Nijveldt Robin, Hofman Mark B M, Hirsch Alexander, Beek Aernout M, Umans Victor A W M, Algra Paul R, Piek Jan J, van Rossum Albert C
Departments of Cardiology and Physics and Medical Technology, VU University Medical Center, Amsterdam, the Netherlands.
Radiology. 2009 Feb;250(2):363-70. doi: 10.1148/radiol.2502080739. Epub 2009 Jan 22.
To evaluate which cardiac magnetic resonance (MR) imaging technique for detection of microvascular obstruction (MVO) best predicts left ventricular (LV) remodeling after acute myocardial infarction (MI).

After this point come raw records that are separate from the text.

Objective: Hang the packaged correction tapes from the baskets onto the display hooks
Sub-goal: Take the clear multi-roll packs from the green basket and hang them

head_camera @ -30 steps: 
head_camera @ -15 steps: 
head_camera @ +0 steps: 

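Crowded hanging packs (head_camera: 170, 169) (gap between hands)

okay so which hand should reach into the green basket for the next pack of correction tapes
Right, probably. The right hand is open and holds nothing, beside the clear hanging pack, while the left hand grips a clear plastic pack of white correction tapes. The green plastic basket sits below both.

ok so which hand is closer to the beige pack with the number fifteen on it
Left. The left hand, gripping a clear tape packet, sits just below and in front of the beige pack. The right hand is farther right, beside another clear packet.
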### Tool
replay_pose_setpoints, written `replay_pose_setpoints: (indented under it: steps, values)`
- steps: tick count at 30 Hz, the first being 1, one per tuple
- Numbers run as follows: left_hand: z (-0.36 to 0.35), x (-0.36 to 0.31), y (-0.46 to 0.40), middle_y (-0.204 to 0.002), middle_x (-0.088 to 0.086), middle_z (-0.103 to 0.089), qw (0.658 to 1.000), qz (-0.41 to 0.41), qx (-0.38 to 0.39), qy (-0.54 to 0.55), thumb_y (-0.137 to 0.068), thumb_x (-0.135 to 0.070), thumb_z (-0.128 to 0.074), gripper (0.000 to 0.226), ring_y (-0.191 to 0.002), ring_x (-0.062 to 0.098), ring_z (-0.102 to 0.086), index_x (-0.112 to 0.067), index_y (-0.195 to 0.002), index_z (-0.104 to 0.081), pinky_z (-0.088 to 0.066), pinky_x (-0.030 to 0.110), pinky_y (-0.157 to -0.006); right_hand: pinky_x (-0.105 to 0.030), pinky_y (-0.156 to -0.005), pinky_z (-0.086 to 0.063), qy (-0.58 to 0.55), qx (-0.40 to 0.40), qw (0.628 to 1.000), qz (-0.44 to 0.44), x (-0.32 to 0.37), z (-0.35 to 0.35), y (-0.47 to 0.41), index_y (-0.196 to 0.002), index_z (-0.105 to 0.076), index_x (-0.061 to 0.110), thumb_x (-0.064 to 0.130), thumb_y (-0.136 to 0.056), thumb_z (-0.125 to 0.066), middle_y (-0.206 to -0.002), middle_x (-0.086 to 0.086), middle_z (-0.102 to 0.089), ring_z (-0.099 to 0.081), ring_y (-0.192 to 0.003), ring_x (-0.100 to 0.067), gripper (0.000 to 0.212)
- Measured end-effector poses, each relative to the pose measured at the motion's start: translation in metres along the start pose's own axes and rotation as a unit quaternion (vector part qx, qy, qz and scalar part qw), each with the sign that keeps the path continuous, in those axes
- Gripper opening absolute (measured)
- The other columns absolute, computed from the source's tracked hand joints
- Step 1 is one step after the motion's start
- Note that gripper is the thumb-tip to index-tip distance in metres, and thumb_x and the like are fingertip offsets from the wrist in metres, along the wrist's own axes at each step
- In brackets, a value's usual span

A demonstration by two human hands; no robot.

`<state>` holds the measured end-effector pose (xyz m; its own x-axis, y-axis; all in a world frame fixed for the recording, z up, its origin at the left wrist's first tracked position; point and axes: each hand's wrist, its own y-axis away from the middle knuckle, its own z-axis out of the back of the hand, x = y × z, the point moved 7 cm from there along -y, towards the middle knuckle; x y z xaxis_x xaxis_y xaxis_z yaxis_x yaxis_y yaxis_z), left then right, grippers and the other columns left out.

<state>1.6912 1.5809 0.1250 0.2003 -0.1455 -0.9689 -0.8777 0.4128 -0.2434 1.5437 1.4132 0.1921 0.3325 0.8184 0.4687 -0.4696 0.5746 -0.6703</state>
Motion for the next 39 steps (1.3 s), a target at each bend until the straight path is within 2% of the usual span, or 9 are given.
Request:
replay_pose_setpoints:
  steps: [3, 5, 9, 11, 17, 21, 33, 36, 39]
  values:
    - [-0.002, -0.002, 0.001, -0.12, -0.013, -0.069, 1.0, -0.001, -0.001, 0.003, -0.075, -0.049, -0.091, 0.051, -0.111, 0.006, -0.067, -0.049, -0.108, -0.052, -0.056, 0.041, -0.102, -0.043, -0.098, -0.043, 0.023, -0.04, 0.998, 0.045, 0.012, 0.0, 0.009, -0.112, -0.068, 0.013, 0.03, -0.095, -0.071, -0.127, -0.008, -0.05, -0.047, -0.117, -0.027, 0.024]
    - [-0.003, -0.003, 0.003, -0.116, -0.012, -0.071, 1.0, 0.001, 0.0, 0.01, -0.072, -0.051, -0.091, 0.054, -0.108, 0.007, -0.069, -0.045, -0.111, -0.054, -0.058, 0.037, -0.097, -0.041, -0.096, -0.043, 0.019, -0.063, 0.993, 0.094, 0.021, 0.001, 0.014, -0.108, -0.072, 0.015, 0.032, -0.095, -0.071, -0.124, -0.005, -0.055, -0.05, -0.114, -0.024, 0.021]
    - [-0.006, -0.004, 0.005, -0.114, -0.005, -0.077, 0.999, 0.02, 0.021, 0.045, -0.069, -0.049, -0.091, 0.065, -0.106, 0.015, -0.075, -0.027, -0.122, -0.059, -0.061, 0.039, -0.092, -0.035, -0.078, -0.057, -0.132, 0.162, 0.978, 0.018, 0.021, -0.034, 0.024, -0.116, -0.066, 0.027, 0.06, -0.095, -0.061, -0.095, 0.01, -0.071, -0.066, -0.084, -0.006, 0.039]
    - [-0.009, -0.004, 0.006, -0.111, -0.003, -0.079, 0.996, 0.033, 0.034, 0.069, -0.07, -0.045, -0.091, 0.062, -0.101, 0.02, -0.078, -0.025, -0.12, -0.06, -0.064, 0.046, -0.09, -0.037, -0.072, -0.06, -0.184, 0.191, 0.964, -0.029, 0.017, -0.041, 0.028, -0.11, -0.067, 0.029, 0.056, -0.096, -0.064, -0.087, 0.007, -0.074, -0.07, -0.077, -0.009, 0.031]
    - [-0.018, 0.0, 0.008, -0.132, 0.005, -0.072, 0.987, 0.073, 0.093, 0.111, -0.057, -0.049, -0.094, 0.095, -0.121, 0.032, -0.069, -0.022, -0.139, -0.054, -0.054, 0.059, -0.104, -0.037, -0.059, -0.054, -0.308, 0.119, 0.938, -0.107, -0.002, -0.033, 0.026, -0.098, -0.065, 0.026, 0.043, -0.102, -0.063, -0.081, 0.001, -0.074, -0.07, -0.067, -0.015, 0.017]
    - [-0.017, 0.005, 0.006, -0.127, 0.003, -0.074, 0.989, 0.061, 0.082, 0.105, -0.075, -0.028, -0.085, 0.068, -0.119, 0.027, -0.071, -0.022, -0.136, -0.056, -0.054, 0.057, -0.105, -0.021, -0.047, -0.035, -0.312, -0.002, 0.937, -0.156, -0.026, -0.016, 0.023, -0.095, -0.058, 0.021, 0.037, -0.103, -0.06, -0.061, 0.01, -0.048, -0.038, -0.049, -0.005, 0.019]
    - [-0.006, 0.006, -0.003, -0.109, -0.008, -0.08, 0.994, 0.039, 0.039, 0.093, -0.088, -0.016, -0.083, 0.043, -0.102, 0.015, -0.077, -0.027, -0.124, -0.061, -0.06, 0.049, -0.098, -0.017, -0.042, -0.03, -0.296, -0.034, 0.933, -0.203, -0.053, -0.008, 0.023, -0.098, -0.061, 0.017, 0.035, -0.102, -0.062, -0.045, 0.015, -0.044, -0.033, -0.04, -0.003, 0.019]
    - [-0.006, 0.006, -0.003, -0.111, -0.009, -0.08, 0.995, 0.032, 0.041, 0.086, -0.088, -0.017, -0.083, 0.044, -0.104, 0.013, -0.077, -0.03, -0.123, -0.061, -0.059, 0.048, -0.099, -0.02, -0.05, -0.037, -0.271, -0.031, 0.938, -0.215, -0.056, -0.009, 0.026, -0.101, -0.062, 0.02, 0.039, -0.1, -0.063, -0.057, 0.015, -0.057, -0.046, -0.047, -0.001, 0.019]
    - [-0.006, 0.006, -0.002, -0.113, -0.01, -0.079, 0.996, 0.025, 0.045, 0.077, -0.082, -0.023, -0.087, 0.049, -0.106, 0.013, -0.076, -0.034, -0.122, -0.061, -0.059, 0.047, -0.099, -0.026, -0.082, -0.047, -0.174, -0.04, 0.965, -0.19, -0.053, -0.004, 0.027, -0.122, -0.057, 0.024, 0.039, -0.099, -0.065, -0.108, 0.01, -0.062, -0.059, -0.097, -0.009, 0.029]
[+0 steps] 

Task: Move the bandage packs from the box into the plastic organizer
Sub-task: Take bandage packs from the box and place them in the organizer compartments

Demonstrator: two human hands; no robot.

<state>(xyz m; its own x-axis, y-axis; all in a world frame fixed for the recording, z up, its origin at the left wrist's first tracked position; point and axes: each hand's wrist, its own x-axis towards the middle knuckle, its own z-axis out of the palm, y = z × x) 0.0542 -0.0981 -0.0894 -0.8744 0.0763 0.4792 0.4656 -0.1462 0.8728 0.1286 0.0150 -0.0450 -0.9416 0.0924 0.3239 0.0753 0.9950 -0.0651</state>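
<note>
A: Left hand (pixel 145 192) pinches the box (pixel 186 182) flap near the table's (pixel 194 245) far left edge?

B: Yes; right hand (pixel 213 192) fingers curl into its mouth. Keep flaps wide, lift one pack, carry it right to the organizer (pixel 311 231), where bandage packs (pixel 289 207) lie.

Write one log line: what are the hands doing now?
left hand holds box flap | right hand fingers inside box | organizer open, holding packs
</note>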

This study had local ethics committee approval; all patients gave written informed consent. Sixty-three patients with first acute MI, treated with primary stent placement and optimal medical therapy, underwent cine MR imaging at 4-7 days and at 4 months after MI. Presence of MVO was qualitatively evaluated at baseline by using three techniques: (a) a single-shot saturation-recovery gradient-echo first-pass perfusion sequence (early hypoenhancement), mean time, 1.09 minutes +/- 0.07 (standard deviation) after contrast material administration; (b) a three-dimensional segmented saturation-recovery gradient-echo sequence (intermediate hypoenhancement), mean time, 2.17 minutes +/- 0.26; and (c) a two-dimensional segmented inversion-recovery gradient-echo late gadolinium enhancement sequence (late hypoenhancement), mean time, 13.32 minutes +/- 1.26. Contrast-to-noise ratios (CNRs) were calculated from the signal-to-noise ratios of the infarcted myocardium and MVO areas. Univariable linear regression analysis was used to identify the predictive value of each MR imaging technique.
Early hypoenhancement was detected in 44 (70%) of 63 patients; intermediate hypoenhancement, in 39 (62%); and late hypoenhancement, in 37 (59%). Late hypoenhancement was the strongest predictor of change in LV end-diastolic and end-systolic volumes over time (beta = 14.3, r = 0.40, P = .001 and beta = 11.3, r = 0.44, P < .001, respectively), whereas intermediate and late hypoenhancement had comparable predictive values of change in LV ejection fraction (beta = -3.1, r = -0.29, P = .02 and beta = -2.8, r = -0.27, P = .04, respectively). CNR corrected for spatial resolution was significantly superior for late enhancement compared with the other sequences (P < .001).
By using cardiac MR imaging, late hypoenhancement is the best prognostic marker of LV remodeling, with highest CNR between the infarcted myocardium and MVO regions.
评估哪种心脏磁共振(MR)成像技术在检测微血管阻塞(MVO)方面最能预测急性心肌梗死(MI)后左心室(LV)重构。
本研究获得当地伦理委员会批准;所有患者均签署了书面知情同意书。63例首次发生急性MI且接受了直接支架置入和最佳药物治疗的患者,在MI后4 - 7天及4个月时接受了电影MR成像检查。在基线时采用三种技术对MVO的存在进行定性评估:(a)单次激发饱和恢复梯度回波首过灌注序列(早期低强化);造影剂注射后平均时间为1.09分钟±0.07(标准差);(b)三维分段饱和恢复梯度回波序列(中期低强化),平均时间为2.17分钟±0.26;(c)二维分段反转恢复梯度回波延迟钆增强序列(晚期低强化),平均时间为13.32分钟±1.26。从梗死心肌和MVO区域的信噪比计算对比噪声比(CNR)。采用单变量线性回归分析来确定每种MR成像技术的预测价值。
63例患者中,44例(70%)检测到早期低强化;39例(62%)检测到中期低强化;37例(59%)检测到晚期低强化。晚期低强化是LV舒张末期和收缩末期容积随时间变化的最强预测指标(β = 14.3,r = 0.40,P = 0.001;β = 11.3,r = 0.44,P < 0.001),而中期和晚期低强化对LV射血分数变化的预测价值相当(β = -3.1,r = -0.29,P = 0.02;β = -2.8,r = -0.27,P = 0.04)。与其他序列相比,经空间分辨率校正后的晚期强化CNR显著更高(P < 0.001)。
通过心脏MR成像,晚期低强化是LV重构的最佳预后标志物,梗死心肌与MVO区域之间的CNR最高。